An Extinction Rebellion spokesperson told DeSmog that this story “exemplifies the stranglehold that private interests have on our democracy.”

Ministers have been clear that new police powers are designed to stop climate protests. The former Home Secretary Priti Patel cited tactics used by Extinction Rebellion and Insulate Britain when arguing for what became the Police, Crime, Sentencing and Courts Act 2022. 

Sunak’s statement yesterday appears to confirm Extremism Rebellion’s allegation that sections of the 2022 law were ‘directly inspired’ by Policy Exchange’s report.

The “Extremism Rebellion” report said that legislation relating to public protest needed to be “urgently reformed” in order to “strengthen the ability of the police to place restrictions on planned protest and deal more effectively with mass lawbreaking tactics”.

This was implemented in the Police, Crime, Sentencing and Courts Act, which came into effect in April 2022 and awarded the police new powers to decide what constitutes a ‘disruptive’ protest and to more harshly punish those involved.

In the year to April 2023, more than 2,000 people were arrested and 138 spent time in prison for their involvement in campaigns by Just Stop Oil, the climate protest group.

Those encarcerated included two protesters who were each sentenced to more than two and a half years in prison – the longest sentences for peaceful climate protest in British history, according to the group – for causing a ‘public nuisance’ by scaling the Dartford Crossing.

This crackdown on protests has been continued by current Home Secretary Suella Braverman, a vocal critic of the UK’s net zero targets, who singled out Just Stop Oil when advocating further powers in the Public Order Act 2023, which received Royal Assent in May.

The legislation, which has been labelled as “draconian” by its opponents, allows the police to pre-emptively intervene to shut down protests and creates new offences for what it describes as “guerrilla tactics”, all of which have been used in recent climate protests.

The law criminalises protesters for attaching themselves (or coming equipped) to lock on to other protesters or buildings, threatening a maximum penalty of six months’ imprisonment, an unlimited fine or both.

For organising protests that block key infrastructure including “airports, railways, printing presses, and oil and gas infrastructure” protesters are threatened with up to 12 months in prison, while tunnelling is set at three years.

The law follows a November report by Policy Exchange that said it was “imperative” for protesters who repeatedly obstruct the highways to be “swiftly arrested, convicted and punished”. It further urged that “magistrates and judges should be imposing severe sentences on repeat offenders who aim deliberately to harm the public by breaching the criminal law”.

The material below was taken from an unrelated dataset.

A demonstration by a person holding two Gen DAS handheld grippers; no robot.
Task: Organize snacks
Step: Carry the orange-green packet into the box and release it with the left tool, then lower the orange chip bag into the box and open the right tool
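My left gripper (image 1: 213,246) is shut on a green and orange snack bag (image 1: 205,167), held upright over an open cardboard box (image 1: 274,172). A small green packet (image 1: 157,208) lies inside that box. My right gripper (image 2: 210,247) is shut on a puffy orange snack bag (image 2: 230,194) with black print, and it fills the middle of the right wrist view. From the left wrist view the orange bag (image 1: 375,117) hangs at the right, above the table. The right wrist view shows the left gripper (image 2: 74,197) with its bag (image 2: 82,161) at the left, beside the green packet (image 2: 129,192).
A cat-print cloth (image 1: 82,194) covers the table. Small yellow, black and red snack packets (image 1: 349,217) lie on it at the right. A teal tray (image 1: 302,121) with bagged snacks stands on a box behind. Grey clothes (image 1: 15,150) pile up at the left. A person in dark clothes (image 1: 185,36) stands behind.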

Sunak, who worked at Policy Exchange before his 2015 election to parliament, also used the summer party to make a jibe about the Labour Party’s links to Just Stop Oil, one of whose funders, Dale Vince, has donated £1.4 million to the party since 2014. 

Sunak’s comments echoed the claim made often by senior Conservatives, that Labour’s opposition to new North Sea oil and gas projects is linked to Dale’s donation. Grant Shapps, Secretary of State for Energy Security and Net Zero, has repeatedly attacked Labour over the connection, writing in the Daily Mail that Labour has become “the political wing of Just Stop Oil”. 

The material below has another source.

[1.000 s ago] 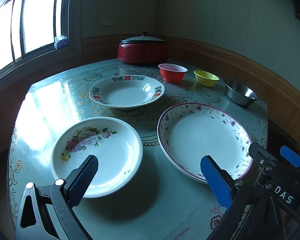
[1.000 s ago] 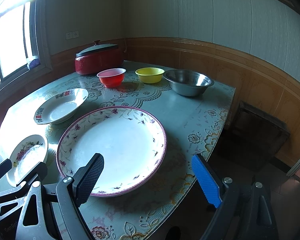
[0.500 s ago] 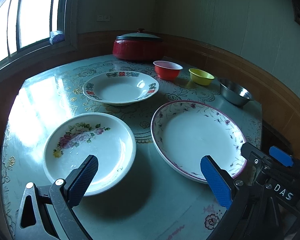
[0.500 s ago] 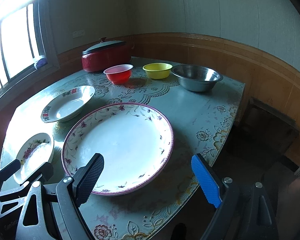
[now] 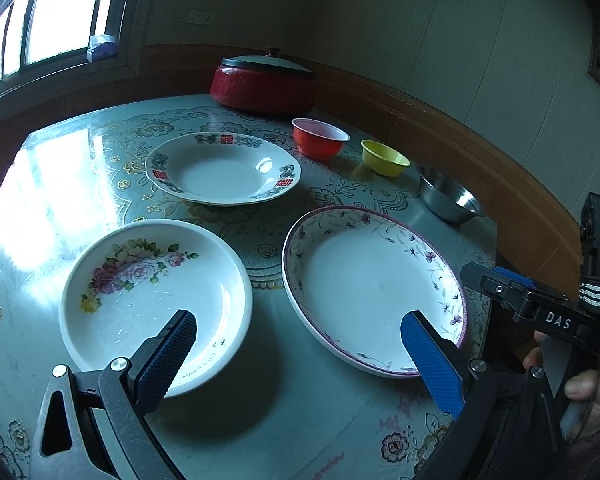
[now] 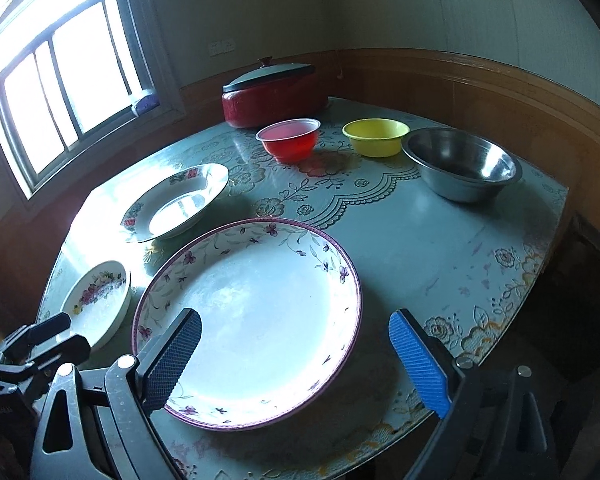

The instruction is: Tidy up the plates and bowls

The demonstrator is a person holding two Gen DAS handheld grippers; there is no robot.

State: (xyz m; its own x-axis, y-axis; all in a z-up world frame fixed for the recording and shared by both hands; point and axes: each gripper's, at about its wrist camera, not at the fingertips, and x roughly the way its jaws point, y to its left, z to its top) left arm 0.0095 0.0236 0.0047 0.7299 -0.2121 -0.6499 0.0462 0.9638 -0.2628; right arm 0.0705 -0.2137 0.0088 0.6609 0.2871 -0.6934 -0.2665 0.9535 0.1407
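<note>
Both your left gripper [image 5: 300, 356] and right gripper [image 6: 294, 356] hang with fingers spread wide, holding nothing. 3 plates lie apart on the table [image 6: 440, 248]: the rose plate [image 5: 156, 300] near left, the purple-rimmed plate [image 6: 248, 320] near right, the red-marked plate [image 5: 224, 168] farther back. Along the far right sit the red bowl [image 6: 290, 140], yellow bowl [image 6: 376, 136] and steel bowl [image 6: 462, 164]. The plates look glazed, stiff, slippery and breakable; pinch each at its raised rim. The 2 coloured bowls look light.

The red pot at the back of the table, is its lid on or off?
On. The red pot has its dark-rimmed lid seated across the top, knob up, slightly tilted in the right wrist view.
</note>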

In fact, the International Energy Agency has said that new oil and gas projects are not compatible with keeping warming below 1.5C – an international climate goal that has been adopted by the UK government.

Meanwhile, DeSmog revealed in March that the Conservative Party received £3.5 million from fossil fuel interests, high-polluters and climate science deniers last year alone.

Policy Exchange and Climate Change

Policy Exchange was co-founded in 2002 by Michael Gove, who has been a mainstay in the cabinet since 2010. The think tank continues to retain significant influence in Westminster: Policy Exchange alumni make up a greater number of special advisers in Rishi Sunak’s government than any other think tank.

At the 2022 Conservative Party conference, Jacob Rees-Mogg, at the time serving as Business, Energy and Industrial Strategy Secretary, said: “I believe that where Policy Exchange leads, governments have often followed.”

Lord Frost, is currently a senior fellow at the think tank. He was also recently appointed as a director of the Global Warming Policy Foundation (GWPF) – the UK’s principal climate science denial group. This week, Frost – who also attended the Policy Exchange summer party – gave a speech criticising Sunak’s government for offering voters “more net zero”. 

Since 2016, Policy Exchange has hosted events at the Conservative Party conference sponsored by energy companies and trade groups including: wood-burning bioenergy firm Drax, gas and electricity supplier E.on, British Gas parent company Centrica, the gas and electricity industry body Energy Networks Association, gas generation company Cadent Gas, trade association Hydrogen UK, and the Sizewell C nuclear plant. 

According to VICE News, while the think tank does not advertise the cost of sponsored meetings at party conferences, other similar organisations charge over £12,000 to host an event, which lasts about 30 minutes. 

Meanwhile, the chair of the Policy Exchange board is Alexander Downer, who served as Australia’s Foreign Minister from 1996 to 2007. Downer has expressed climate science scepticism in the past, claiming that we are “going through an era” of global warming, and saying that Australian climate leadership would be expensive “virtue signalling”. 

Downer was appointed as the High Commissioner to the UK in 2014 by Tony Abbott, who also recently joined the board of the GWPF. 

Policy Exchange and 10 Downing Street have been approached for comment.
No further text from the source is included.